To do
Check every line below for the word "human" and show those that hold it.

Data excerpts
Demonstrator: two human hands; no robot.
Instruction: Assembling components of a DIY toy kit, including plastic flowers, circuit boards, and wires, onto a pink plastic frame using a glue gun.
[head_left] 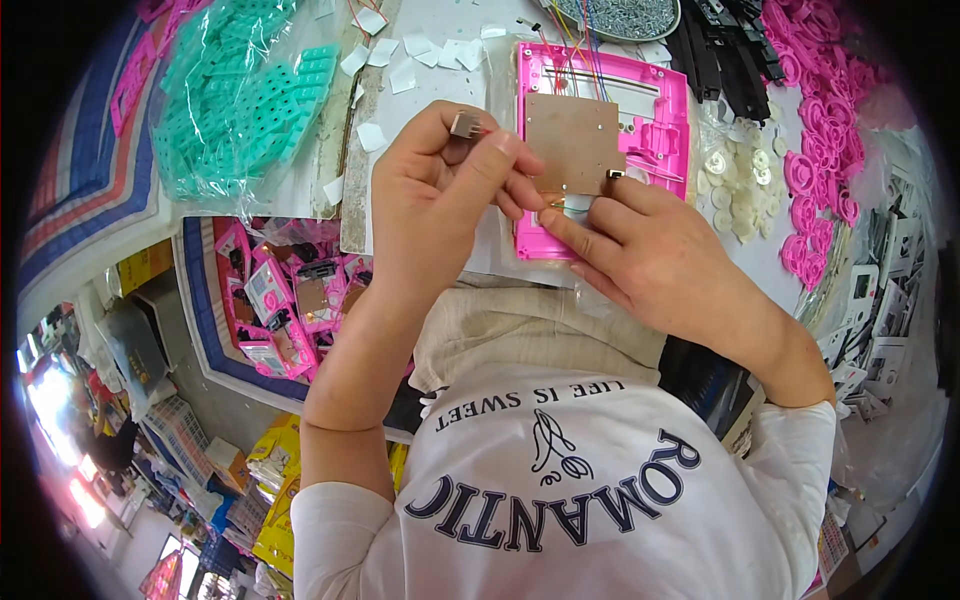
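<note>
A pink plastic housing (604, 52) lies in front of me with a flat brown circuit board (570, 140) on it. Red, yellow and blue wires run up from the board's far edge. My left hand (440, 185) is closed at the housing's left side. In its fingers are a small brown square component (466, 125) with metal pins and a bit of red wire. My right hand (655, 240) rests over the near edge, fingers bent, one fingertip close to the left fingers by thin wires (568, 208). A small black switch (616, 175) touches its upper finger. What its fingertips hold is hidden.
Bagged green plastic parts (240, 100) lie at the left, white paper squares (403, 76) nearby. A tray of screws (635, 18) stands behind. Black parts (715, 50), whitish discs (740, 170) and pink rings (820, 120) lie right. Below left, a container holds pink assemblies (275, 290).
</note>
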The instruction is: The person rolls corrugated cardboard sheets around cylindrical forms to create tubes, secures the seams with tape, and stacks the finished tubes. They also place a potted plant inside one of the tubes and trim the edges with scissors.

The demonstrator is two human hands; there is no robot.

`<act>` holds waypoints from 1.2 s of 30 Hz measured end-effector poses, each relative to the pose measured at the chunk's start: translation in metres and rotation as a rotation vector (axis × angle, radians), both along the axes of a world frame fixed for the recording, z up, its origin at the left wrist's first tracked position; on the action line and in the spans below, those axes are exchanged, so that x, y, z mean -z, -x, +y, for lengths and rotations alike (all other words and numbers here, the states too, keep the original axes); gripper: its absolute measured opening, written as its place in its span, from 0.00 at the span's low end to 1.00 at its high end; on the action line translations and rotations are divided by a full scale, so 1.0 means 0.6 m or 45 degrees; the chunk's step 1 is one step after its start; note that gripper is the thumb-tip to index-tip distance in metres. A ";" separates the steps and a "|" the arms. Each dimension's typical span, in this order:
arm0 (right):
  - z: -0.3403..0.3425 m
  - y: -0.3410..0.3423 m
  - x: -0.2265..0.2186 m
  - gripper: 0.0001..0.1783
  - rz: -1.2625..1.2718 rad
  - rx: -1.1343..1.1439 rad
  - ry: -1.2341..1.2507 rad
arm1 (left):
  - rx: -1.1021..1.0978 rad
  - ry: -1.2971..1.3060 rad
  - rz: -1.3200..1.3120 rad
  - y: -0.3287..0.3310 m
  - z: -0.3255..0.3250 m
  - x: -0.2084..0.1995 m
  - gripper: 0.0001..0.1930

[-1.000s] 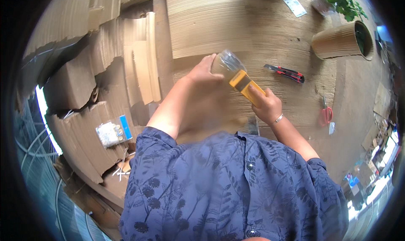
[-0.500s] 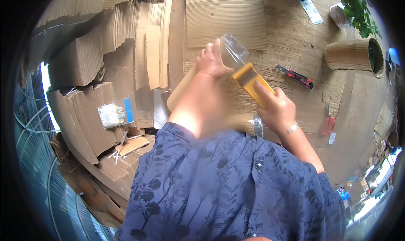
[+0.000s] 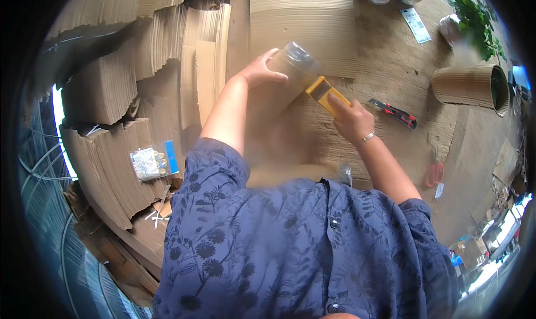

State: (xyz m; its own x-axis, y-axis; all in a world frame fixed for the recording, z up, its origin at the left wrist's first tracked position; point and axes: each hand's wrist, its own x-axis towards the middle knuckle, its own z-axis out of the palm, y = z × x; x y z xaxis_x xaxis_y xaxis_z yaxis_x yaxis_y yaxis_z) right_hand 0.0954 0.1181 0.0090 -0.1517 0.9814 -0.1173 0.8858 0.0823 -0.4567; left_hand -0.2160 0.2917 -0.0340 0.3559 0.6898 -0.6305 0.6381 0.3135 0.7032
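My right hand [image 3: 353,118] is closed round a yellow tape dispenser [image 3: 326,95] with a dark panel near its end. A wide piece of clear, shiny film [image 3: 301,56], which looks like packing tape, reaches from that end toward my left hand. Over the tan cardboard my left hand [image 3: 261,72] is open, thumb and fingers apart beside the film. Whether its fingertips touch the film is unclear. Under my arms lies a blurred cardboard piece [image 3: 285,174], partly hidden by my shirt. Clear plastic [image 3: 345,172] shows at its right end.
A corrugated sheet [image 3: 301,28] lies ahead. On the right are a red-and-black box cutter [image 3: 395,114], red-handled scissors [image 3: 435,174], a cardboard-wrapped pot [image 3: 463,87] on its side and a green plant [image 3: 474,23]. Torn cardboard stacks [image 3: 109,162] rise on the left, carrying a plastic packet [image 3: 152,161].
My left hand has drawn back to the left and its thumb and fingers now stand apart. My right hand has moved slightly up and left with the tape dispenser.
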 end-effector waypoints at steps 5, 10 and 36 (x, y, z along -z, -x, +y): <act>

Reply
Demonstrator: two human hands; no robot.
The demonstrator is two human hands; there is no robot.

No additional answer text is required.